Dead and Gone - Andrew Vachss [78]
“He wasn’t about race,” Byron said. “He was about power.”
“So?”
“So what appeals to lowlife, beady-eyed, chinless, inbred, failure-flunky trash is the idea that they’re genetically superior to the rest of us.”
“And the cream will rise to the top?”
“Sure. Once they scrape off that crust of mud.”
“This isn’t about politics,” Brick reminded us. “It’s about what a pair like Ruhr and Timmons are doing in the picture.”
“You’re going to ask around your—”
“Sure,” he told me. “But our agency’s not supposed to be working Stateside, remember? Our intel on home-grown Nazis isn’t as good as … Well, you understand what I’m saying.”
“I do,” I told him. “Thanks.”
“What’re you going to do now?” Byron asked me.
“I got places I can look, too,” I said. “But I have to go home to start.”
“How safe would that be?” Brick asked. Telling me that Byron hadn’t kept anything back from him.
“I’m dead,” I answered. Then I told them both about Morales’ message.
“That I can check,” Brick told me. “If you’re not listed as dead on the law-enforcement computers by the time I get back, I’ll get word to Byron, and …”
“I’ll reach out for you, brother,” Byron finished.
Our last night in the Governor, the window opened again. Gem was sweet and smooth about it, sliding off my limpness as if she’d finished herself, anyway.
“It happens to most people when they’re … under great stress,” she said, gently. “With you, it is the opposite, yes?”
“I … think so.”
“It’s not dissociation, is it? I mean, you know where you are and—”

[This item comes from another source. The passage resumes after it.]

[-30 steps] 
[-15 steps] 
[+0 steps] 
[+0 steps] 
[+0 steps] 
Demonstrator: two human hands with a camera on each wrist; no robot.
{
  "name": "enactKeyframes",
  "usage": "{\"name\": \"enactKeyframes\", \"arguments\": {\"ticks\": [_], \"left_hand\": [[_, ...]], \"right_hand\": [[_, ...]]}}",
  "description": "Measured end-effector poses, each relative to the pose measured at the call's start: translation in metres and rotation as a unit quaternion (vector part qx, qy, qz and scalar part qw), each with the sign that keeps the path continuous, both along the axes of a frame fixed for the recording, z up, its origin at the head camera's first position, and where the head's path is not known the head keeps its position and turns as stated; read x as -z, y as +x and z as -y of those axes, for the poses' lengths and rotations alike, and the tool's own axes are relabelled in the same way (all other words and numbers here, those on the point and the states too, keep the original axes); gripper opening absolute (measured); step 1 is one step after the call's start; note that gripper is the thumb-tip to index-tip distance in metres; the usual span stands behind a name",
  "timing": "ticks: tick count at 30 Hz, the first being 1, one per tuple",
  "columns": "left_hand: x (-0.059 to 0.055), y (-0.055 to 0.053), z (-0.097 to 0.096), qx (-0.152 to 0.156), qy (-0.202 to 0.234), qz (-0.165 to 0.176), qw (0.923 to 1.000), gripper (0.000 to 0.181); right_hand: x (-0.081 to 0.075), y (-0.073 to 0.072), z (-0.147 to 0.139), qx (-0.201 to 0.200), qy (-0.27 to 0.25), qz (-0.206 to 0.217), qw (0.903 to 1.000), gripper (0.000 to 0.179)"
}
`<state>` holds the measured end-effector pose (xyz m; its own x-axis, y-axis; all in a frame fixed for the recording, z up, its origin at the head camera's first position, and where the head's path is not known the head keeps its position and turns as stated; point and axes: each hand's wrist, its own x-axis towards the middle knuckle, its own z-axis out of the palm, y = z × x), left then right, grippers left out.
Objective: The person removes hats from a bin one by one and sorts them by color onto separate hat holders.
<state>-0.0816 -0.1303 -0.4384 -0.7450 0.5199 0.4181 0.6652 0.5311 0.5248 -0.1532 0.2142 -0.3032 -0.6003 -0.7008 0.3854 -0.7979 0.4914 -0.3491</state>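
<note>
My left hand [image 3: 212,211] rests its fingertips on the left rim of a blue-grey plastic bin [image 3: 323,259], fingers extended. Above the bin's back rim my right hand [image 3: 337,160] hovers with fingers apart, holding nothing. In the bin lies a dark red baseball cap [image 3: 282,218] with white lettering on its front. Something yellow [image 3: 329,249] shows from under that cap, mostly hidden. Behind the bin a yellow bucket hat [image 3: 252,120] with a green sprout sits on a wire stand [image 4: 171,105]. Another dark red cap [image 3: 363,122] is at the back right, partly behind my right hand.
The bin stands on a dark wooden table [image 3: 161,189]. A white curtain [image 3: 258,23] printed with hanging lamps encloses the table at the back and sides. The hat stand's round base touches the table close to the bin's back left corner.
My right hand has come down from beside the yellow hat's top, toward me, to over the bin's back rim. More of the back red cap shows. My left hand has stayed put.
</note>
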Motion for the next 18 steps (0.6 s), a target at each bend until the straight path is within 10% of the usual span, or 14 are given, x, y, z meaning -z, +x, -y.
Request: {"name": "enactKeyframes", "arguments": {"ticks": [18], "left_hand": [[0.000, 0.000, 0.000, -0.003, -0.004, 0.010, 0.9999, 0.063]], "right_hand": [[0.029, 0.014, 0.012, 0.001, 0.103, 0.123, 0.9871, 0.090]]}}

“Yes. It’s just the way you described it. I can see everything I’m doing, but I can also see myself seeing it. Like I’m watching. Then a little box opens. And the more it gets filled, the bigger it gets. Until that’s all I can see.”
“That’s not like … not like the way I heard about it. From others.”
“What’s so different?”
“The trigger. As I said, some events cause so much fear that you—that people, I mean—cannot tolerate them. So they go somewhere else within themselves.”
“Sure. That’s dis—”
“Not … always. Some people can control it. So no matter what is happening to them, they are … outside it, do you understand?”
“Yeah. I do. But when I get afraid, it’s not like that.”
“Afraid? When have you been afraid?”
“My whole life.”
“I don’t mean as … a child. Recently?”
“All the time. Some times more than others, that’s all.”
“When the skinheads—?”
“Yes.”
“Even in the poolroom?”
“Even then.”
“And there was no window?”
“No. When I’m … in danger, or when I feel I might be, that’s all there is. The danger. I focus on it so tight nothing else could ever have a chance to get in.”
“But with me …?”
“It’s the … opposite of danger, I guess.”
“Those are the best words anyone has ever spoken to me,” Gem said. She kissed my neck, snuggled in against me.
She was deep into dreamless sleep in a few minutes. But I could feel her tears against my skin.
“Do you really have any leads?” Gem asked me the next morning, managing to talk with her mouth crammed full of food and sound ladylike at the same time.
“Not a lead, a person. Someone who just might be able to get me the answers. Make the connections, anyway.”
“Are you going to see this person now?”
“No. It’s not that easy. I don’t know where he is. He moves around a lot. I have to send out feelers, wait for the lines to form.”
“That is why you are going back to your home?”
“I’m not going back to New York,” I told her, watching her ocean eyes for any flicker of surprise.
“Oh?” is all she said.
“I’m not sure it’s as safe as I made it out to be, even if Morales got it done and NYPD has me down as dead. And I couldn’t look for this person I need any more efficiently from there. It all has to be done over the phone.”
“Then why did you tell—?”
“Brick? I don’t know him. It’s Byron I know. And Byron I trust.”